Monday, January 16, 2017

Last God Standing by Michael Boatman

Jehovah the God is retired and incarnates and lives the life of an asthmatic black man aspiring to marry his girlfriend and make it as a stand up comedian.

All deities have agreed not to interfere with mankind but something is up and Lando must dip back into the Godhood biz and try to keep the universe from shattering.

Does he give up his mortality to set things straight or is it already too late?
Then we sell you to a sweatshop in Mexico or Singapore or Waco, or just rent you to those two idiots from John & Kate Plus 8. I guarantee you… in five minutes you’ll regret everything you ever did in your whole life.
Dated references can be problematic. Pluck a reference from pop culture today and catch the zeitgeist the characters are living, or risk appearing corny as hell in a few years. I think we know in what category John & Kate Plus 8 falls.

Broad humor falls flat as often as not.
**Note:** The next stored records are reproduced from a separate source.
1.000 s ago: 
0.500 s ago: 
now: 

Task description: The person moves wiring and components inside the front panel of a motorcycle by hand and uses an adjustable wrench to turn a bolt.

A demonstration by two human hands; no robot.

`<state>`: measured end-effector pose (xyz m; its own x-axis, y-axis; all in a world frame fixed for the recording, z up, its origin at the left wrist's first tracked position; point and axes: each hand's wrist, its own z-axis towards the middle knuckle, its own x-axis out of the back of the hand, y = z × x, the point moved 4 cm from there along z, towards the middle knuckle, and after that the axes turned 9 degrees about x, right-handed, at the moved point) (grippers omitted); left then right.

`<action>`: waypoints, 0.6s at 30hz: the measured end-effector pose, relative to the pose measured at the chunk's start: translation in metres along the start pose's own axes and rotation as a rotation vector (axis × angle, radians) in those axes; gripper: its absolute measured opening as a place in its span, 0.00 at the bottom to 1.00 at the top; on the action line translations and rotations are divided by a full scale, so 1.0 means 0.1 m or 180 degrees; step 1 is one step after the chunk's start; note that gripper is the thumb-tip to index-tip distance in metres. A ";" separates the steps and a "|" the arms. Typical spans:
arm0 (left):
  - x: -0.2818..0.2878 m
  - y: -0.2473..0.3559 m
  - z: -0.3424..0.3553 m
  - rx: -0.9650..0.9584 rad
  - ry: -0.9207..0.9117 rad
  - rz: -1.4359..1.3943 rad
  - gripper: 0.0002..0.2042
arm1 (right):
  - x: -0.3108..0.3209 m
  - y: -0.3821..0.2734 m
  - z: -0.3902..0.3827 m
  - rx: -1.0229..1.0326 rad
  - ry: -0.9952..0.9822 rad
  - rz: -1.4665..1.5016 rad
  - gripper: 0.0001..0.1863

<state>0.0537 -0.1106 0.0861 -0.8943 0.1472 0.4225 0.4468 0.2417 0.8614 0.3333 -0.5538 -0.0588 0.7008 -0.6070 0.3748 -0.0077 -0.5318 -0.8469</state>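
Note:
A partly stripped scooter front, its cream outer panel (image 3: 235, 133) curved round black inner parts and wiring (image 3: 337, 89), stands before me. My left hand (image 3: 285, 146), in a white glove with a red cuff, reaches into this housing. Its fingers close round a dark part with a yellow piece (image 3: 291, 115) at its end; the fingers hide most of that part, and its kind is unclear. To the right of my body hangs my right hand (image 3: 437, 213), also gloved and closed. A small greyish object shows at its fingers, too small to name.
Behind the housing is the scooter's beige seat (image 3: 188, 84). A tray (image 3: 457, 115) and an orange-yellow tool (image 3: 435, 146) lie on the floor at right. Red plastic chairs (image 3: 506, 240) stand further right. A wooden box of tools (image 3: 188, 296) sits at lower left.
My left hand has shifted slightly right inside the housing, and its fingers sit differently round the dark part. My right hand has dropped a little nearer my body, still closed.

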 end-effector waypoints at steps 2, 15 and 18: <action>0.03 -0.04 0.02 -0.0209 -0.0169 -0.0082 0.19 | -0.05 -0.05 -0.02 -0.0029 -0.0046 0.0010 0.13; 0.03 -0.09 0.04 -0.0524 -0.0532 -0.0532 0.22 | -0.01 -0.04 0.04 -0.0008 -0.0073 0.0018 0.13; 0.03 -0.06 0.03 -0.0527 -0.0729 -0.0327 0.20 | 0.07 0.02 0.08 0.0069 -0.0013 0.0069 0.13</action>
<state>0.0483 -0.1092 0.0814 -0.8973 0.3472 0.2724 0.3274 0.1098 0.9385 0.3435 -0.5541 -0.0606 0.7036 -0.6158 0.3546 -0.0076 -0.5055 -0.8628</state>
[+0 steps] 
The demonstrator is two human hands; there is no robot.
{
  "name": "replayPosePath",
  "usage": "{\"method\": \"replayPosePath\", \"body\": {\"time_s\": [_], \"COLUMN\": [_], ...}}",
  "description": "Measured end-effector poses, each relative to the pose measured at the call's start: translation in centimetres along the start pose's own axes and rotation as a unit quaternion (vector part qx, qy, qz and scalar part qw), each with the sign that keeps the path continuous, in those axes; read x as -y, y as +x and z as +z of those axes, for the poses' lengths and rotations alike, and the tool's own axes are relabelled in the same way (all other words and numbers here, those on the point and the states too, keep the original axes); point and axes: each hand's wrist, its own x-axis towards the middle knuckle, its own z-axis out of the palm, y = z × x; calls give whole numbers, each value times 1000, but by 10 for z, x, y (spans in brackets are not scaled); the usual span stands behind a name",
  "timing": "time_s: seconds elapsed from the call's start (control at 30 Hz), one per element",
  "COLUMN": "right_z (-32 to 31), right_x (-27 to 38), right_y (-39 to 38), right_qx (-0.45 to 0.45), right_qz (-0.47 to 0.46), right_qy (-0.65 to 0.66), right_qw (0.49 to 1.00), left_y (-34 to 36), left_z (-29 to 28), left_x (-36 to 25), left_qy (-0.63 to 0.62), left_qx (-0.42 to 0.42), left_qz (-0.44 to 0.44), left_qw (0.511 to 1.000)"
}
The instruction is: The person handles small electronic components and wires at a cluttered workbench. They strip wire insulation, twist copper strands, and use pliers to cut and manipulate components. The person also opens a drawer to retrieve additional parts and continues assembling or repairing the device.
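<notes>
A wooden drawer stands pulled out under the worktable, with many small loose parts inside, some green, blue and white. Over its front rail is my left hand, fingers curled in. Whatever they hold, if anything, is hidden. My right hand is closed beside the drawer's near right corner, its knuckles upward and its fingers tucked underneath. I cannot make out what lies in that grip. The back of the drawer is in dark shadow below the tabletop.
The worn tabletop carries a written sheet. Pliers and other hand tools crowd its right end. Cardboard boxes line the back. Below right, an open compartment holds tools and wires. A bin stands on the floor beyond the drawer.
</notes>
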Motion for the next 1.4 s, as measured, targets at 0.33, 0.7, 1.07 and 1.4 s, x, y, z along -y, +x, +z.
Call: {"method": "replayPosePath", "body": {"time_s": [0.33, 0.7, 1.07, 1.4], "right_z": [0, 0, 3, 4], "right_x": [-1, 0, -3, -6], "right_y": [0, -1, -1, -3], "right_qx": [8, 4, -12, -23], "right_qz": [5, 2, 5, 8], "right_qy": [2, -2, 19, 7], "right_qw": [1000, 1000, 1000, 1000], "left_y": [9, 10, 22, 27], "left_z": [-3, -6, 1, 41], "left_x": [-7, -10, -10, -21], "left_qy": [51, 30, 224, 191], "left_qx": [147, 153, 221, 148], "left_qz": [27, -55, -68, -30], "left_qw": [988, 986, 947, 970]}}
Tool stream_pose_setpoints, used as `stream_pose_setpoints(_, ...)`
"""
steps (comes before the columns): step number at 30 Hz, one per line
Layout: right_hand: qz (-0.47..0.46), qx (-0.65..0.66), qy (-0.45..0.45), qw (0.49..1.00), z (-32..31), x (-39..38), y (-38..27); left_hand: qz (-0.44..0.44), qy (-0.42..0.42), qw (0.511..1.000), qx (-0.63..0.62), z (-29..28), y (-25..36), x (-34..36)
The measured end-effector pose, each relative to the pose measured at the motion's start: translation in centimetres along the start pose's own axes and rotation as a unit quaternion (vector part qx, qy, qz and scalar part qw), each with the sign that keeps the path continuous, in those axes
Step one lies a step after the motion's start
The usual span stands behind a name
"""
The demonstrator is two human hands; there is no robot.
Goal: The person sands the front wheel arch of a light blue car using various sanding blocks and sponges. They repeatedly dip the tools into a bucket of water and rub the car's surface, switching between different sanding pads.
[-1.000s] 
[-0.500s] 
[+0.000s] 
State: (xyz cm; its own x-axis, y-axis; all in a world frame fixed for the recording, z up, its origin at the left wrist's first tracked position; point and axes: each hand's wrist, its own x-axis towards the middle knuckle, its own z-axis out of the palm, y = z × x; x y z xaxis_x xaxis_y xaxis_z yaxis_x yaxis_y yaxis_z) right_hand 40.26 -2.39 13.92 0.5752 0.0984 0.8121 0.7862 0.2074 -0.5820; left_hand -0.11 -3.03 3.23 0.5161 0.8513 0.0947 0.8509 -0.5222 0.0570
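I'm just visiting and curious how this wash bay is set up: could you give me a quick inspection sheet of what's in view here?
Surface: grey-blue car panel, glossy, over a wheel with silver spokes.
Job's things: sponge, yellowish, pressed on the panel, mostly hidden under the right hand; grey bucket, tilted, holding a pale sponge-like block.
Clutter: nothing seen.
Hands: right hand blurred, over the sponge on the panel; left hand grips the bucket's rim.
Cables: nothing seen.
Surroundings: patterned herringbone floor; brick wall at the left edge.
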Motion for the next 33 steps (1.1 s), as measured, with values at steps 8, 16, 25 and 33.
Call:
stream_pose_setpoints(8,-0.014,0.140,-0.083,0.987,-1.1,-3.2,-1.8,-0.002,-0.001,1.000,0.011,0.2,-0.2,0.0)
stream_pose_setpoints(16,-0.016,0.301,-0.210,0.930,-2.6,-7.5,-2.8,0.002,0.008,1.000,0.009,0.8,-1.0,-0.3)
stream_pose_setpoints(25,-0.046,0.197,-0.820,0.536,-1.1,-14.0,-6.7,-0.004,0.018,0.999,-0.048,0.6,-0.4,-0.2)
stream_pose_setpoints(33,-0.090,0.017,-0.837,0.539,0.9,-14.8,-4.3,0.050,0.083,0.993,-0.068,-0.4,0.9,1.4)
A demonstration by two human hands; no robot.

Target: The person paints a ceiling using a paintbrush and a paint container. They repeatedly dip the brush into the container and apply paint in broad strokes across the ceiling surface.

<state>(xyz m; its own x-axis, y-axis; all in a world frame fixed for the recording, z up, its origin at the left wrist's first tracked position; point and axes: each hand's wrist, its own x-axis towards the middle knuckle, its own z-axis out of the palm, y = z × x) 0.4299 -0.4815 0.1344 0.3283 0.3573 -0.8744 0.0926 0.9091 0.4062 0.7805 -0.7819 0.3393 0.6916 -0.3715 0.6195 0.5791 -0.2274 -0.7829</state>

It is played out by a 'bumbling' god and a cast of unsympathetic characters. A shaky foundation to the 'rules' of magic/religion make this an uneven read. Impossible things happen but are then impossible again. The premise is interesting but it can be a chore to pick up the book again after a rough patch.

Eventually the author abandons humor to get to the rest of the story out.

The alternate reality thing was pretty good. Imagining a world where Africa and the Americas are the predominant world culture rather than Europe was well done.
Through them, I plunge into the river of human consciousness. Through them I am absorbed into the flow of All, allowed entry onto the DNA-encoded information superhighway that defines every god who ever lived. I kick down the unlocked doorways of doubt – doubt can’t help me here – and plunge deeper, past what is known to what is hoped, to what is dreamed and dreaded and adored and hated, falling until I reach the primaevel core of human creativity, linked directly to the collective unconscious; the morphogenetic field; the phenomenon that unites humankind through simultaneously generated ideas and shared cultural symbolisms. It is the sea from which consciousness arises and the river through which it flows. It is the uncharted depths of shared metaphor, the River of Souls: the Eshuum
The novel aspires to combine broad humour and some pretty heavy metaphysical concepts. Not quite successful in this but there are some pretty good scenes and the ending does manage to wrap up strange god/supergod premise.